Women collapse in tears as North Koreans gather after learning death of their leader Kim Jong Il on Monday, Dec. 19, 2011 in Pyongyang, North Korea. Kim died on Saturday, Dec. 17, North Korean state media announced Monday. (AP Photo/Kyodo News) JAPAN OUT, MANDATORY CREDIT, NO LICENSING IN CHINA, FRANCE, HONG KONG, JAPAN AND SOUTH KOREA
BEIJING (AP) — The scenes of mass grief coming from North Korea — people falling to the ground weeping and cries of anguish amid somber crowds — look forced.
More than theatrical, the mass mourning over the death of dictator Kim Jong Il is being driven by a mix of forces. Loss and fear of an uncertain future — the same emotions that many feel at the death of a loved one — become contagious in crowds. Added to that are the perils of crossing a police state. Self-interest is at work too, as many North Koreans work for the ruling Workers' Party, the military and state companies and institutions.
When Kim's father, North Korean founder Kim Il Sung, died in 1994, the mourning proved infectious to Kim Yeong-nam, who defected to South Korea in 1998 and now runs an art troupe of fellow defectors.
No relation to the country's leaders, Kim said fellow university students in Sinuiju city near the Chinese border wailed spontaneously at news of the death. In the days that followed, Kim found the solemn music and eulogies at staged events at public statues made him cry, even though he did not like the country's founder.
"They play songs and do everything they can to create a somber mood," Kim said.
Poor and largely isolated from outside information, North Koreans grieve in an atmosphere that is part family mourning, part coercion. The pressures to be part of a group that are present in all societies exert an especially strong force when the costs for resisting them are harsh. Its rigid controls on ordinary life make North Korea different in intensity, but hardly an exception.
Millions of Egyptians thronged Cairo's streets, crushing scores to death, for the funeral of President Gamal Abdel Nasser in 1970 even as his authoritarian repression left the country unstable. Palestinian communities erupt in cries of anguish and rage in response to deadly Israeli raids. Much of Britain, and the world, swelled in grief after Princess Diana's death in a car crash in 1997, though her life had been tabloid fodder for years.

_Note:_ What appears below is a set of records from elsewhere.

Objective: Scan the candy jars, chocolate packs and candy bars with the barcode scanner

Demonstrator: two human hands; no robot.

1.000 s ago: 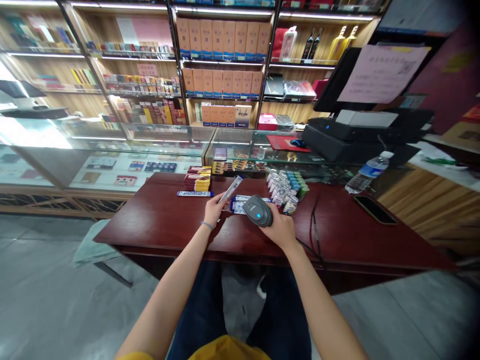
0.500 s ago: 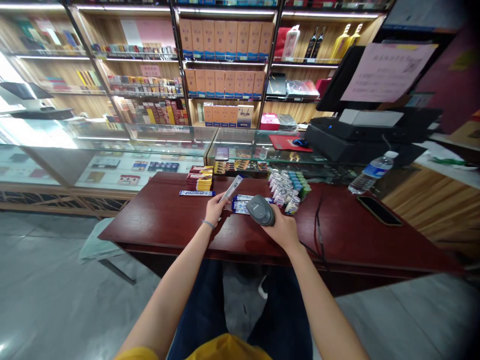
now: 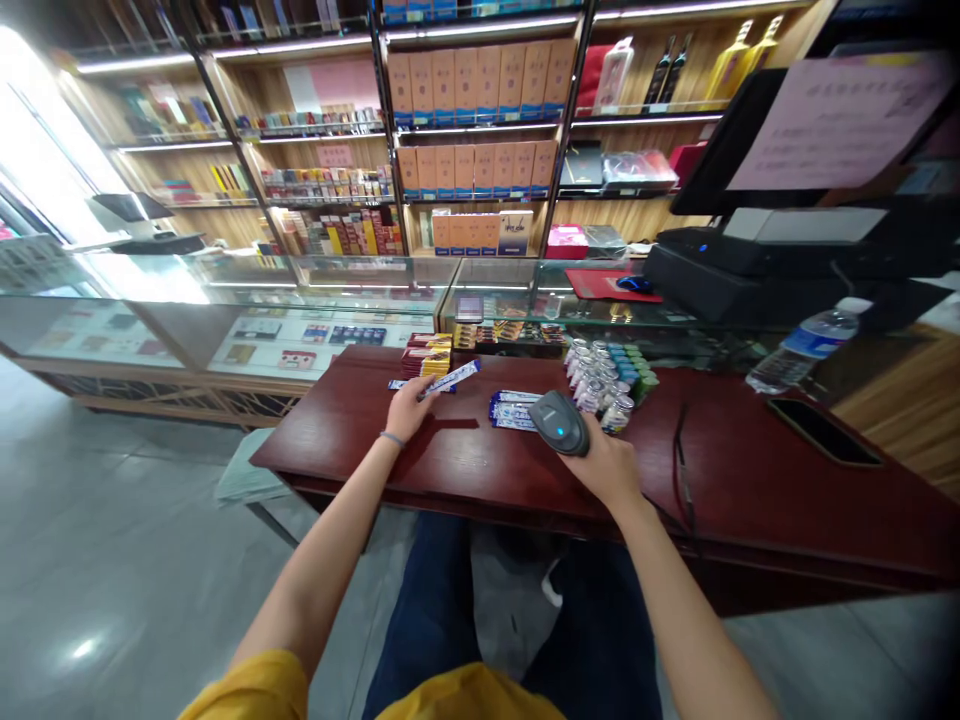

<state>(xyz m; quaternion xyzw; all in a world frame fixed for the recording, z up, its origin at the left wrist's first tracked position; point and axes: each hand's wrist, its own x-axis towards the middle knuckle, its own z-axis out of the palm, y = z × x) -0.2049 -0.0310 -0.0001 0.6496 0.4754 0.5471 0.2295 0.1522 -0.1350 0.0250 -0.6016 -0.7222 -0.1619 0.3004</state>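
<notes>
My left hand grips one end of a slim blue-and-white packet, held above the table near a stack of red-and-yellow packets. Another blue-and-white packet lies in front of that stack, partly hidden by the hand. My right hand is wrapped round the handle of a dark grey barcode scanner, and a small blue light shows on its top. Beneath and left of the scanner lies a pile of blue-and-white packets. Rows of small capped bottles stand just behind the scanner.
On the right of the dark red table are a black cable, a phone and a tilted water bottle. A glass display counter runs behind. A padded stool stands at the left, and a monitor at the right.
My left hand has moved left with its packet, away from the pile and towards the red-and-yellow stack. The scanner's blue light now shows. The whole view has shifted slightly left.
</notes>
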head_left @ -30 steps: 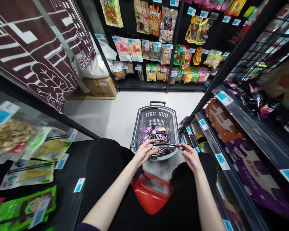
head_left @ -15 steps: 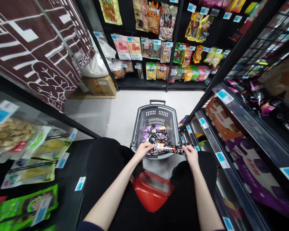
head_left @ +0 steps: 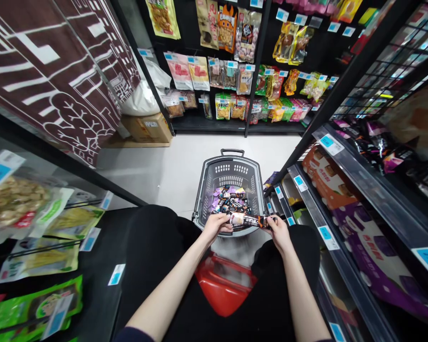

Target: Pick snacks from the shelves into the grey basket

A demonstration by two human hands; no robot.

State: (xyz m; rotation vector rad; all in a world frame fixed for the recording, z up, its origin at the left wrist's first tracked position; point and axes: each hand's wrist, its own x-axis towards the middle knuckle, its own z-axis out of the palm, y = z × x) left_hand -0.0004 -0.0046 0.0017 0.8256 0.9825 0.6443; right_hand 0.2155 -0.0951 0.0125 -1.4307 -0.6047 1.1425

It's the bandwagon effect: a powerful urge to belong to a group that impels people to behave in ways they might not ordinarily.
"Mourning, like laughter, is contagious in a social network," said Scott Atran, an American anthropologist who studies the psychology of groups at France's National Center for Scientific Research. Smoking and obesity, among other traits, he said, are often tied to the influence of a person's social mix.
"People usually believe they are slightly exceptional to the norm. But if they want to be part of the group they overexaggerate and go toward the extreme of what they think the norm is," Atran said.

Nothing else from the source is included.